Balah-Isham Recipe ๐ฉ
Overview:
Balah-Isham, a delightful dessert originating from Lebanese cuisine, is a treasure passed down through generations. This recipe, cherished and perfected by my mother, encapsulates the essence of tradition and flavor. Despite its intricate appearance, the journey to crafting these golden delights is a rewarding adventure, making every moment spent in the kitchen worthwhile. Dive into the magic of Balah-Isham and indulge in a taste of Southwest Asia.
- Category: Dessert
- Cuisine: Lebanese, Southwest Asia (Middle East)
- Keywords: Lebanese, Southwest Asia, Asian, Kid Friendly, Ramadan, < 60 Mins, Deep Fried
- Rating: โญโญโญโญโญ (5/5)
Nutritional Information (per serving):
- Calories: 381.2
- Fat: 20.4g
- Saturated Fat: 11.3g
- Cholesterol: 252.2mg
- Sodium: 362.8mg
- Carbohydrates: 42.4g
- Fiber: 0.3g
- Sugar: 33.9g
- Protein: 7.5g
Ingredients:
Quantity | Ingredient |
---|---|
1 1/2 cups | Water |
1/2 cup | Butter |
8 cups | Flour |
1 tsp | Baking powder |
6 | Eggs |
2 tsp | Vanilla |
1 cup | Water (for syrup) |
1 cup | Sugar (for syrup) |
1 slice | Lemon (for syrup) |
Instructions:
-
Prepare Dough:
- In a large saucepan, heat water and butter until the butter melts.
- Bring the mixture to a boil.
- Remove from the heat, add flour and baking powder, and mix thoroughly.
- Return the mixture to heat, stirring continuously until a smooth dough forms.
- Shape the dough into a ball in the center of the saucepan.
-
Incorporate Eggs:
- Remove the saucepan from heat.
- Gradually add eggs, one at a time, ensuring thorough mixing after each addition.
- Add vanilla after incorporating the fifth egg.
-
Form Balah-Isham:
- Transfer the dough into a pastry bag fitted with a medium star tip.
- Pipe the dough into 3-inch long lengths, creating the classic Balah-Isham shape.
-
Deep Fry:
- Heat corn oil in a deep fryer or large pot.
- Deep fry the piped dough until it turns lightly browned and crispy.
-
Prepare Sugar Syrup:
- In a small saucepan, combine water, sugar, and a slice of lemon.
- Bring the mixture to a boil, then reduce the heat and let it simmer for 20-30 minutes until the syrup thickens.
- The syrup should coat the back of a spoon and have a slightly sticky consistency.
-
Coat with Syrup:
- While the Balah-Isham is still warm, generously pour the prepared sugar syrup over them.
- Allow the syrup to soak into the pastries, imparting sweetness and moisture.
-
Serve and Enjoy:
- Serve the Balah-Isham warm or at room temperature.

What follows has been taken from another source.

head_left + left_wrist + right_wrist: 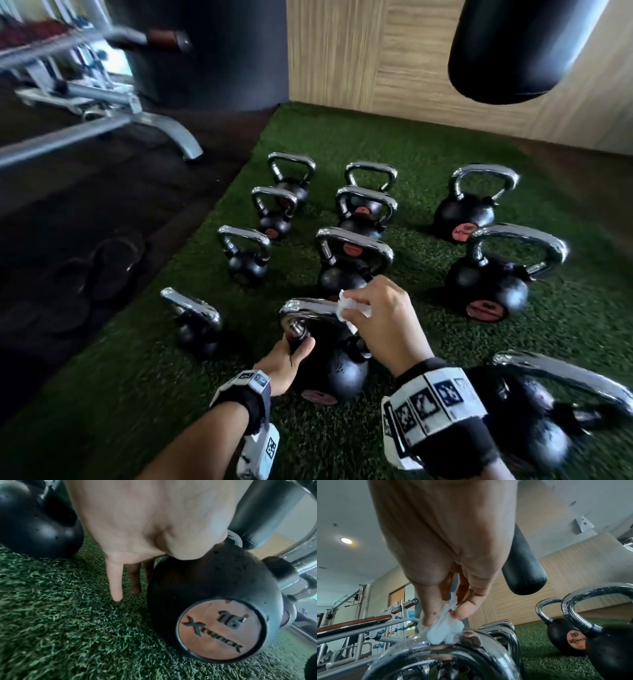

- These delectable treats are perfect for sharing with loved ones during special occasions or as a delightful indulgence any time of the day.
Recipe Notes:
- Balah-Isham can be stored in an airtight container at room temperature for up to two days.
- For a decadent twist, fill the Balah-Isham with whipped cream or custard before coating them with sugar syrup.
- Experiment with different flavor variations by adding rose water or orange blossom water to the sugar syrup for an aromatic touch.
Conclusion:
Balah-Isham, with its crispy exterior and tender, syrup-soaked interior, is a true masterpiece of Lebanese cuisine. This recipe, handed down from generation to generation, captures the essence of homemade goodness and culinary tradition. Whether enjoyed during festive gatherings, family celebrations, or quiet moments of indulgence, Balah-Isham promises to delight the senses and create lasting memories. Embrace the art of pastry-making and savor the rich flavors of the Middle East with every bite of these golden treasures.